Go through the records and copy each line where the string "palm" occurs.

_Exercise material_:
= = =

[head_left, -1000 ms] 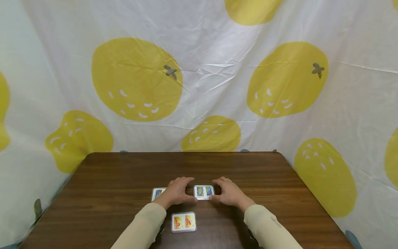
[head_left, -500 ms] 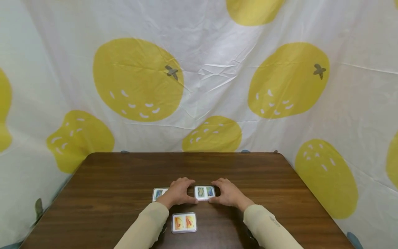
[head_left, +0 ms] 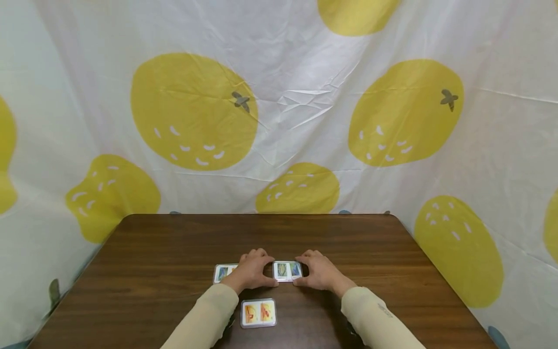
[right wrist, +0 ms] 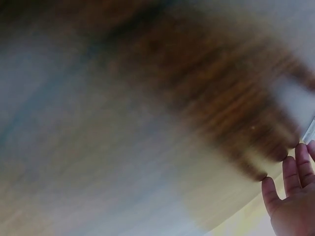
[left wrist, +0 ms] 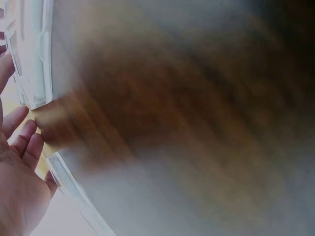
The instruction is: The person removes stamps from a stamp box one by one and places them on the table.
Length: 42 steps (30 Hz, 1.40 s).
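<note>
In the head view, a flat clear-edged case with two blue-green pictures (head_left: 287,271) lies on the dark wooden table (head_left: 165,242). My left hand (head_left: 250,271) holds its left end, forefinger at the far corner and thumb at the near corner. At the right end my right hand (head_left: 321,272) grips the corners the same way. Both wrist views are blurred in large part; the left fingers (left wrist: 28,140) and the right fingers (right wrist: 292,179) show at their edges, beside clear plastic edges.
A second case (head_left: 221,273) sits left of the left hand, partly hidden behind it. Nearer the front lies a case with two orange-yellow pictures (head_left: 258,313). Behind the table hangs a white cloth (head_left: 301,53) with yellow fruit prints.
Both forefingers have come down slightly onto the far corners of the middle case. The left hand has shifted a little to the right, showing more of the case beside it.
</note>
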Motion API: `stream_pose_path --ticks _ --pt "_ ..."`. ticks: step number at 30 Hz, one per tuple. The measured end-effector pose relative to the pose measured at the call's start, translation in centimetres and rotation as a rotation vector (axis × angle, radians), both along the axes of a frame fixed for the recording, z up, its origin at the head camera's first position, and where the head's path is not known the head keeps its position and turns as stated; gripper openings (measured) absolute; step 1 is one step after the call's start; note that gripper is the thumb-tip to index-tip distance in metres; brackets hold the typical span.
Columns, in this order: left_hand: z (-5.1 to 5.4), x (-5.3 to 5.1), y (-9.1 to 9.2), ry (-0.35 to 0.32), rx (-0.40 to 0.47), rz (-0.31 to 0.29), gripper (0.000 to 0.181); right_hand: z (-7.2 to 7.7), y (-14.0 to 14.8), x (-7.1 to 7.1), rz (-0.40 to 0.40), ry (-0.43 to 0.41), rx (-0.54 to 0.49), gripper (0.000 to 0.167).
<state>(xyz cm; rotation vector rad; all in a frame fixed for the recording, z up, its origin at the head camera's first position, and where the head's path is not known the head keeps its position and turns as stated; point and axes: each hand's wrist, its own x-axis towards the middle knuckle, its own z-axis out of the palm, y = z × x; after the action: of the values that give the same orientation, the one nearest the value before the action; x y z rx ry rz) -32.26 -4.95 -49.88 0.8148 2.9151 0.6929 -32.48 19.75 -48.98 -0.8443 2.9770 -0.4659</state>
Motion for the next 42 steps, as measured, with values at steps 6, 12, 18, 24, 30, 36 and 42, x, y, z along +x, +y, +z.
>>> stream_pose_path --ticks 6,12,18,24,30,36,42 --pt "0.3 0.3 0.1 -0.013 0.003 0.005 0.062 0.0 0.0 -0.1 0.013 0.007 -0.007 0.067" --pt "0.2 0.3 0.3 -0.020 0.022 0.002 0.060 0.0 0.1 -0.2 0.016 0.016 -0.005 0.062" --pt "0.7 0.3 0.6 -0.043 -0.004 0.016 0.057 -0.1 0.2 -0.2 0.016 0.026 0.003 0.061" --pt "0.6 0.2 0.6 -0.040 -0.015 0.025 0.056 -0.2 0.2 -0.1 0.010 0.021 0.006 0.060" --pt "0.4 0.2 0.7 -0.032 -0.025 0.024 0.054 -0.2 0.2 0.1 0.013 0.020 0.009 0.060" --pt "0.5 0.2 0.8 -0.049 -0.009 0.025 0.054 0.0 0.2 0.2 0.006 0.006 0.003 0.060" --pt "0.5 0.2 1.0 -0.049 0.033 0.004 0.053 -0.1 0.3 0.2 0.011 0.004 0.000 0.060"
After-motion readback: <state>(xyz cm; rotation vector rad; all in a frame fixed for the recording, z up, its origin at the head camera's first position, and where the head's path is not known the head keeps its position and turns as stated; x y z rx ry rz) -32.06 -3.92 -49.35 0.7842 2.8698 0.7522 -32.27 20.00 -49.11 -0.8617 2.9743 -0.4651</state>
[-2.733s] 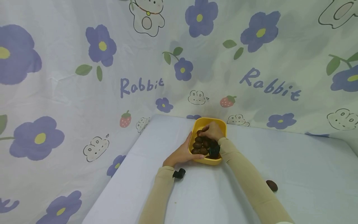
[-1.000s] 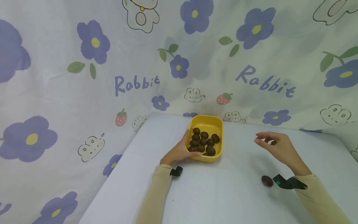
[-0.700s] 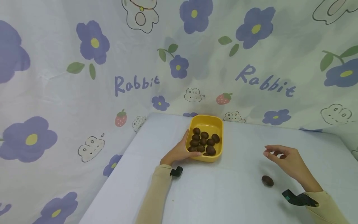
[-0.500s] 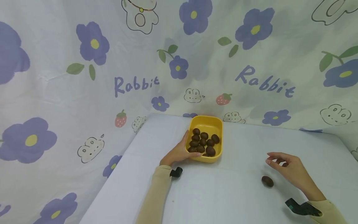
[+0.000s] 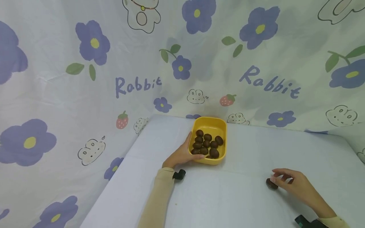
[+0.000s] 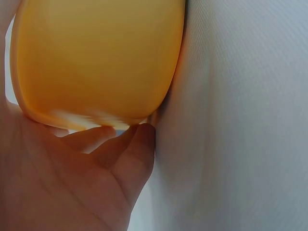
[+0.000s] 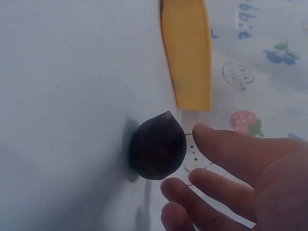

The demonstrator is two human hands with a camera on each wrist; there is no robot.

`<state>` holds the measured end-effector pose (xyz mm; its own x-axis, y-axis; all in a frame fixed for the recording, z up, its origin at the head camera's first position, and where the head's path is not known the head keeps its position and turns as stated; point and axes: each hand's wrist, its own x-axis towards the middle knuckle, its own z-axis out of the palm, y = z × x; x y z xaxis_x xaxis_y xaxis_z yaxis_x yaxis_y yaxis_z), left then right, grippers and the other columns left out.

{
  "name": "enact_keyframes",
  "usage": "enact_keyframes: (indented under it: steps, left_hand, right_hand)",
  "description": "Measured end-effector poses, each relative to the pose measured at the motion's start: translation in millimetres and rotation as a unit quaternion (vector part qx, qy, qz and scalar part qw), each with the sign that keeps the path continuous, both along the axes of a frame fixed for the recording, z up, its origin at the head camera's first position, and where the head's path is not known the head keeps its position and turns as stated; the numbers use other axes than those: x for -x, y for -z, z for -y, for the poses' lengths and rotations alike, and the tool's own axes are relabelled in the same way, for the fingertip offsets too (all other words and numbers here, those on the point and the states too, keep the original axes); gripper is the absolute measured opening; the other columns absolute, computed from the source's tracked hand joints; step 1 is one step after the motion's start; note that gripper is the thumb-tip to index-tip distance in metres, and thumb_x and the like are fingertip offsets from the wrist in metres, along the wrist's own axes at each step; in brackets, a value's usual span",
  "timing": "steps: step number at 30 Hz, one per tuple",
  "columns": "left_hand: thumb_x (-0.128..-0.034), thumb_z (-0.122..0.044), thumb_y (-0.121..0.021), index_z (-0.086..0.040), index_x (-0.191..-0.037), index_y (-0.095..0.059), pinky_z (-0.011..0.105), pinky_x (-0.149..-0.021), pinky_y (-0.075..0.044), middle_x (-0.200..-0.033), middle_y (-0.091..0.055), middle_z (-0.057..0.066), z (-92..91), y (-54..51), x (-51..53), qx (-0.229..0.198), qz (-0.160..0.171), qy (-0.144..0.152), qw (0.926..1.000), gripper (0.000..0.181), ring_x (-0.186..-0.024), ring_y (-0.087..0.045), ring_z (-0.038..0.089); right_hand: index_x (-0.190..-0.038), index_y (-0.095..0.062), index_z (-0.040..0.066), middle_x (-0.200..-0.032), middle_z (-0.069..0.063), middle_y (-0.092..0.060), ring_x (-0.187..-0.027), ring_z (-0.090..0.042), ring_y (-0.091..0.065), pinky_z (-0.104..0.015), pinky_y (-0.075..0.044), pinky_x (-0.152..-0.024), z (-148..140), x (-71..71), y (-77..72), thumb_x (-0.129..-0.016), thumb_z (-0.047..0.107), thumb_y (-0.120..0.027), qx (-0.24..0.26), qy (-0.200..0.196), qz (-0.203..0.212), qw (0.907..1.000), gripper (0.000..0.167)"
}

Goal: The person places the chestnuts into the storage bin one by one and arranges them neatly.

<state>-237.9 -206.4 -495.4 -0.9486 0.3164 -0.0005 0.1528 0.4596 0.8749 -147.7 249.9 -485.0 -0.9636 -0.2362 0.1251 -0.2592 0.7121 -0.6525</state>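
A yellow plastic container (image 5: 223,160) stands near the far side of the table with several brown chestnuts (image 5: 206,144) inside. My left hand (image 5: 182,155) grips its near left corner, thumb over the near rim; in the left wrist view the fingers lie against the yellow wall (image 6: 96,57). Out to the right, my right hand (image 5: 297,185) is low over a single chestnut (image 5: 271,184) on the table. The right wrist view shows that chestnut (image 7: 158,147), pointed at one end, just beyond the parted thumb and fingertips (image 7: 204,137), with a small gap between.
White cloth covers the table (image 5: 239,196). Behind it and along the left hangs a fabric backdrop (image 5: 211,63) printed with flowers, rabbits and strawberries. Black camera mounts (image 5: 179,174) are worn on both wrists.
My right hand has left the container, swung right, then come down to the lone chestnut on the table. My left hand has kept its hold on the container.
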Motion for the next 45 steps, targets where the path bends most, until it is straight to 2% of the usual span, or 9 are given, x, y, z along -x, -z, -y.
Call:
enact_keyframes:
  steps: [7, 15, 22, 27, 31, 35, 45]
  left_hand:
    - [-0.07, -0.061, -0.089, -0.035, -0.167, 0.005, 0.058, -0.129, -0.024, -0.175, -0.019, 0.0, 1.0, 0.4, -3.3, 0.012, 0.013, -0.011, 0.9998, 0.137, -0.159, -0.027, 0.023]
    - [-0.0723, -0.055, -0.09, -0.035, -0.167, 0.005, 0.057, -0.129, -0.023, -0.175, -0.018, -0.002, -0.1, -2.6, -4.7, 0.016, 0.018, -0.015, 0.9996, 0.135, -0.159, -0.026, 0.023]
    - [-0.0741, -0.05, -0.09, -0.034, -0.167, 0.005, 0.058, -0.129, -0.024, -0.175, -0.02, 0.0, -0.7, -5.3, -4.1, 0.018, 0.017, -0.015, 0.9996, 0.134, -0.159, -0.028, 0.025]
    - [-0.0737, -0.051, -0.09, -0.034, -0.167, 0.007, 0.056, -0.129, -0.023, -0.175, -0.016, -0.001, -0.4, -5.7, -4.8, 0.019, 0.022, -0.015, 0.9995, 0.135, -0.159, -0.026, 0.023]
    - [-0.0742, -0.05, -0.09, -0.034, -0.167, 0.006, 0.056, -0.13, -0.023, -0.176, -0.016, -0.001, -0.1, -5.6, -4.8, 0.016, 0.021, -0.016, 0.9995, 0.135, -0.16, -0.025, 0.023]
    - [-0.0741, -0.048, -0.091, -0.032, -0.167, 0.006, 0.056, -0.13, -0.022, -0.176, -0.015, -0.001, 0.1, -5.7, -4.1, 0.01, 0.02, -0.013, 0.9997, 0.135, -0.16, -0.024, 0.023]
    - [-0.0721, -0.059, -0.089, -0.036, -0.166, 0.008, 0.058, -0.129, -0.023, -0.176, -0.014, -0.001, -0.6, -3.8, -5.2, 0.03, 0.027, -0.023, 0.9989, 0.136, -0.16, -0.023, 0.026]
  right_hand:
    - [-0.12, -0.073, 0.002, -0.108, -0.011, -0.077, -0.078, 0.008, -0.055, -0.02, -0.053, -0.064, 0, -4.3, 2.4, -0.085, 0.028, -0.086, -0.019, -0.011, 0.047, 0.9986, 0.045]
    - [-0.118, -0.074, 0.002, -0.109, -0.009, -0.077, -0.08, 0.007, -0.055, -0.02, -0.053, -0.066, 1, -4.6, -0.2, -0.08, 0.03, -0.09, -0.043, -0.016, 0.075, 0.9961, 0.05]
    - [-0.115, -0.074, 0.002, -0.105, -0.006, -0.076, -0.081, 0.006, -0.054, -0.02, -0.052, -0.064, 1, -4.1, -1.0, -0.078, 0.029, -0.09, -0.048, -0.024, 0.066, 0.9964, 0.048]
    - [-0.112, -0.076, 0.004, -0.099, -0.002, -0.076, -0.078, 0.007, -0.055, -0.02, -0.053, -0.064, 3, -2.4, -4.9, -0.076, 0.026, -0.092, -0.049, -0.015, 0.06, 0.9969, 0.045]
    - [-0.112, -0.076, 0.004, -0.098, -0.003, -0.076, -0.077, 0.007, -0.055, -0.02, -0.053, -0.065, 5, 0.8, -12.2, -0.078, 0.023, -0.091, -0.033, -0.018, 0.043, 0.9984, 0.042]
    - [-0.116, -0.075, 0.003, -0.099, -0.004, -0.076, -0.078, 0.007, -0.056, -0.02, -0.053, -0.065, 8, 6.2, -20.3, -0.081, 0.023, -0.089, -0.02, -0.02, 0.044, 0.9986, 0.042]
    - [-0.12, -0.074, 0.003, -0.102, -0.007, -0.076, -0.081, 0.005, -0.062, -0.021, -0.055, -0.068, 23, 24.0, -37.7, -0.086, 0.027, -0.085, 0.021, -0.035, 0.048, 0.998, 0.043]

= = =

_Answer for the task_:
<state>(xyz cm; rotation vector rad; all in a frame fixed for the recording, z up, its origin at the head camera's first position, and where the head's path is not known the head keeps its position and turns as stated; point and axes: each hand's wrist, its own x-axis towards the middle knuckle, its own z-axis out of the palm, y = z × x; after the action: of the values that give the same orientation, the one nearest the value before the action; x y z rx ry rz) -32.26 -4.95 -49.88 0.8148 2.9151 0.6929 -32.48 19.75 -48.98 -0.8443 2.9770 -0.4659</state>
`<state>` holds the measured end-effector pose (xyz mm; its own x-axis, y-axis; all in a frame fixed for the recording, z up, its origin at the head camera's first position, and where the head's path is not known the head keeps its position and turns as stated; point and axes: each hand's wrist, its own x-axis towards the middle knuckle, its own z-axis out of the palm, y = z × x; x y z xaxis_x xaxis_y xaxis_z yaxis_x yaxis_y yaxis_z), left then right, grippers and the other columns left out.

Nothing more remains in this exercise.